Work instructions: Go through the records below and tally the lines that include "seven". Answer with the number only.

Data extracts:
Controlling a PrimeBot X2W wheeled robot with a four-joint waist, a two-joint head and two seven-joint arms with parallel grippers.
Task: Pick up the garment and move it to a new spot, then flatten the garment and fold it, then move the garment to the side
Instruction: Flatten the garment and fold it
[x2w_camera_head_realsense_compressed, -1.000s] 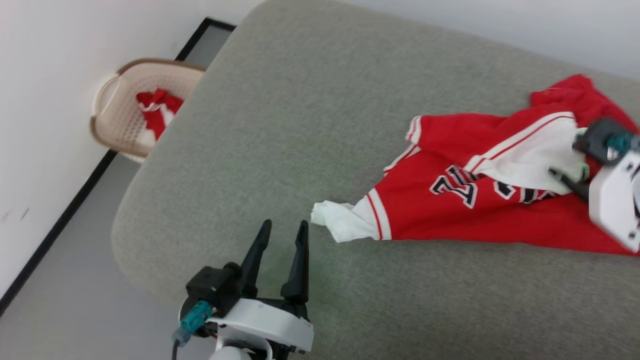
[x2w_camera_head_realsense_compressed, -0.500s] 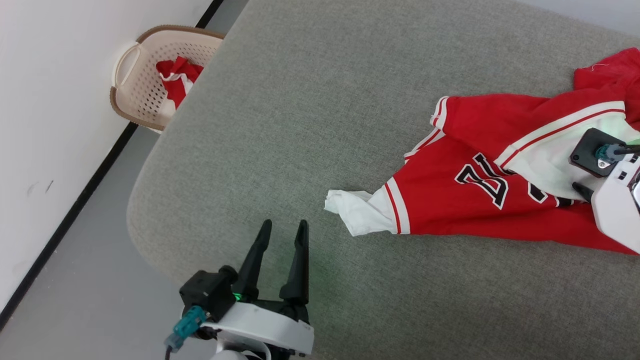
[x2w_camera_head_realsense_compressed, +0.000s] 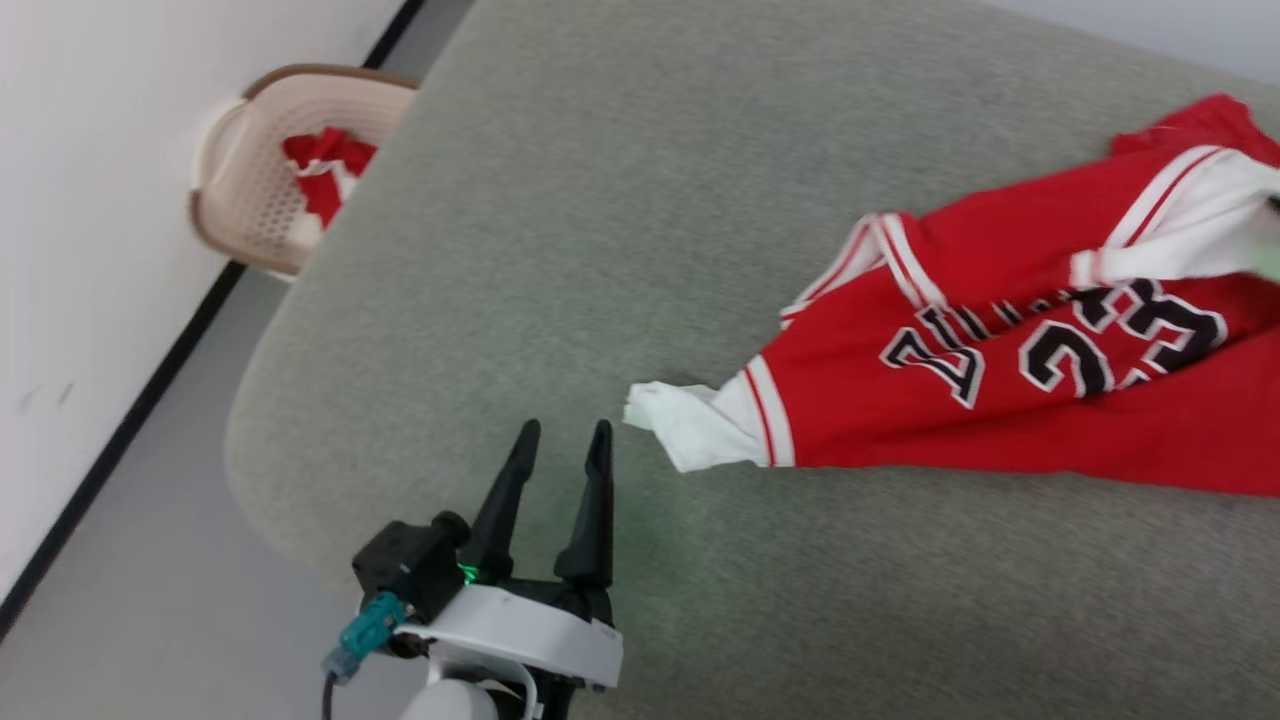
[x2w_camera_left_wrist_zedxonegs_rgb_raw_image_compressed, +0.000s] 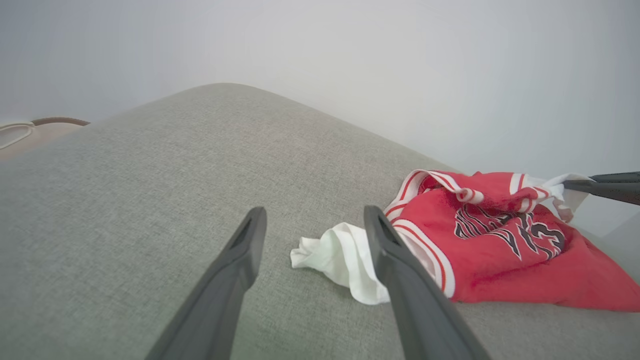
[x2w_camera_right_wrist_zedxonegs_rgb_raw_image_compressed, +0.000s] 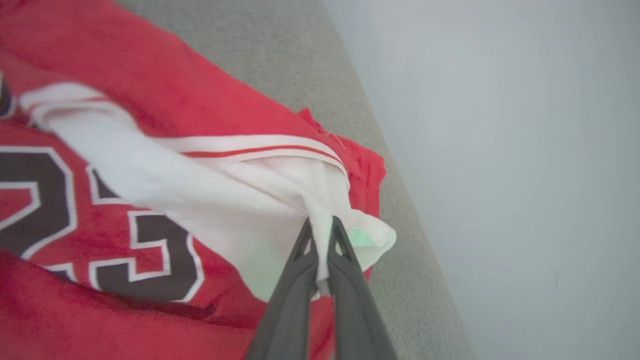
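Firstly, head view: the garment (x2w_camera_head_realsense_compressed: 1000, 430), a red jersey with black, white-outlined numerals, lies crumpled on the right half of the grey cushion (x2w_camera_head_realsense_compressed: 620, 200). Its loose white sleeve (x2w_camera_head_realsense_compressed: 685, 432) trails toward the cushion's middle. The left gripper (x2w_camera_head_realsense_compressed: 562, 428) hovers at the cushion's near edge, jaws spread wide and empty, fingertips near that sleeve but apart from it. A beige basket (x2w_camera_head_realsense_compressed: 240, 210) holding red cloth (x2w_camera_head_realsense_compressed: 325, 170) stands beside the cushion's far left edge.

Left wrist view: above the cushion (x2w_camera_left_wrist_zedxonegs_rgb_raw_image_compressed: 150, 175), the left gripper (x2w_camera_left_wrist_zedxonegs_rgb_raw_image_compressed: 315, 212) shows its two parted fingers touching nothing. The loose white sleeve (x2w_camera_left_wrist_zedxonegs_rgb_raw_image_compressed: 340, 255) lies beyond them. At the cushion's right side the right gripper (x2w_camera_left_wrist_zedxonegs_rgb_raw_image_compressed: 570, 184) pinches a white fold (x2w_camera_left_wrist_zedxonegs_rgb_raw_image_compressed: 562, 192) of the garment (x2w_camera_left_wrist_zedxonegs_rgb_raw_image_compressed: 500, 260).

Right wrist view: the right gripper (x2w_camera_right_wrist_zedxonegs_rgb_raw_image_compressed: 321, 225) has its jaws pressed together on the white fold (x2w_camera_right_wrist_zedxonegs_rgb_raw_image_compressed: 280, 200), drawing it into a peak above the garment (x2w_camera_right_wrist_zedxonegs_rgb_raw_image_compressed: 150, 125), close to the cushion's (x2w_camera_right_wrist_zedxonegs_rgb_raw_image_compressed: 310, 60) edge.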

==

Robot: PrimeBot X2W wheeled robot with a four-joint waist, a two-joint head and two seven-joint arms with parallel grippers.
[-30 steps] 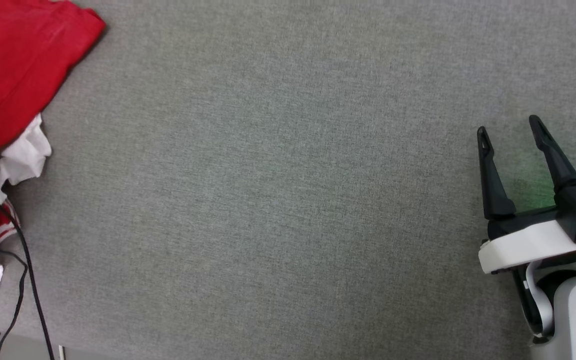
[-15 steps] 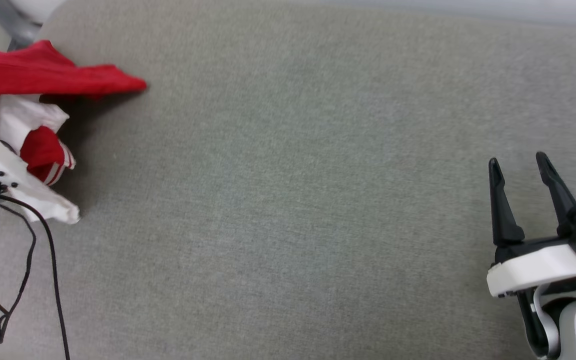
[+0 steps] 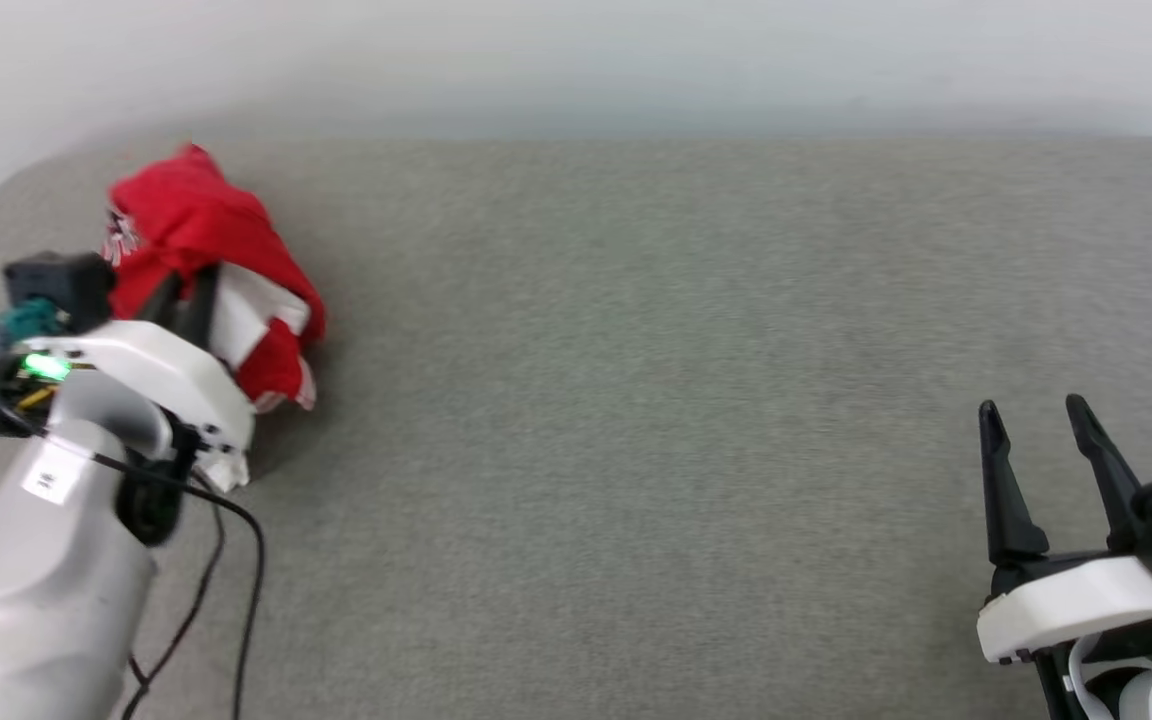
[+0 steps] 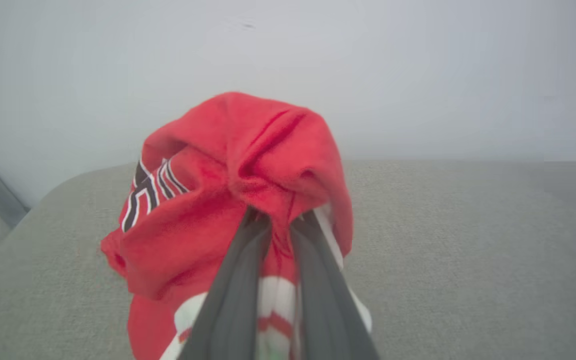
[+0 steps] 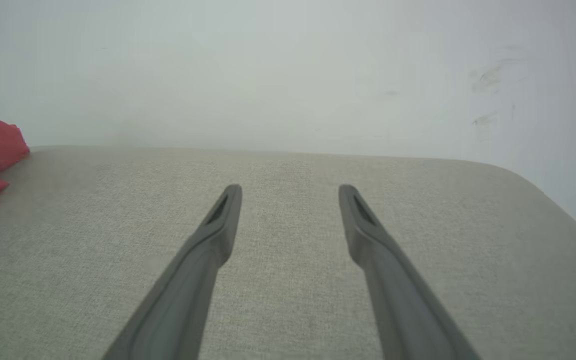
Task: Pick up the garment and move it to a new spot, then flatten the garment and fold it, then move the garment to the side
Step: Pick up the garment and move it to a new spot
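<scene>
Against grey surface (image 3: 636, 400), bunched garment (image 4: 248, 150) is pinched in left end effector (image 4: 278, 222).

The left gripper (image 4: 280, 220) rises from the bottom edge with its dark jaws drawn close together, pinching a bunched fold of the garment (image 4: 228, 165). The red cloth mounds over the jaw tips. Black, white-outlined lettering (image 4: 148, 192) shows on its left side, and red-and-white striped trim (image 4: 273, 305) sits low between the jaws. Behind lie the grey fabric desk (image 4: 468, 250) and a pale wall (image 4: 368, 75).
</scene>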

Finished task: 2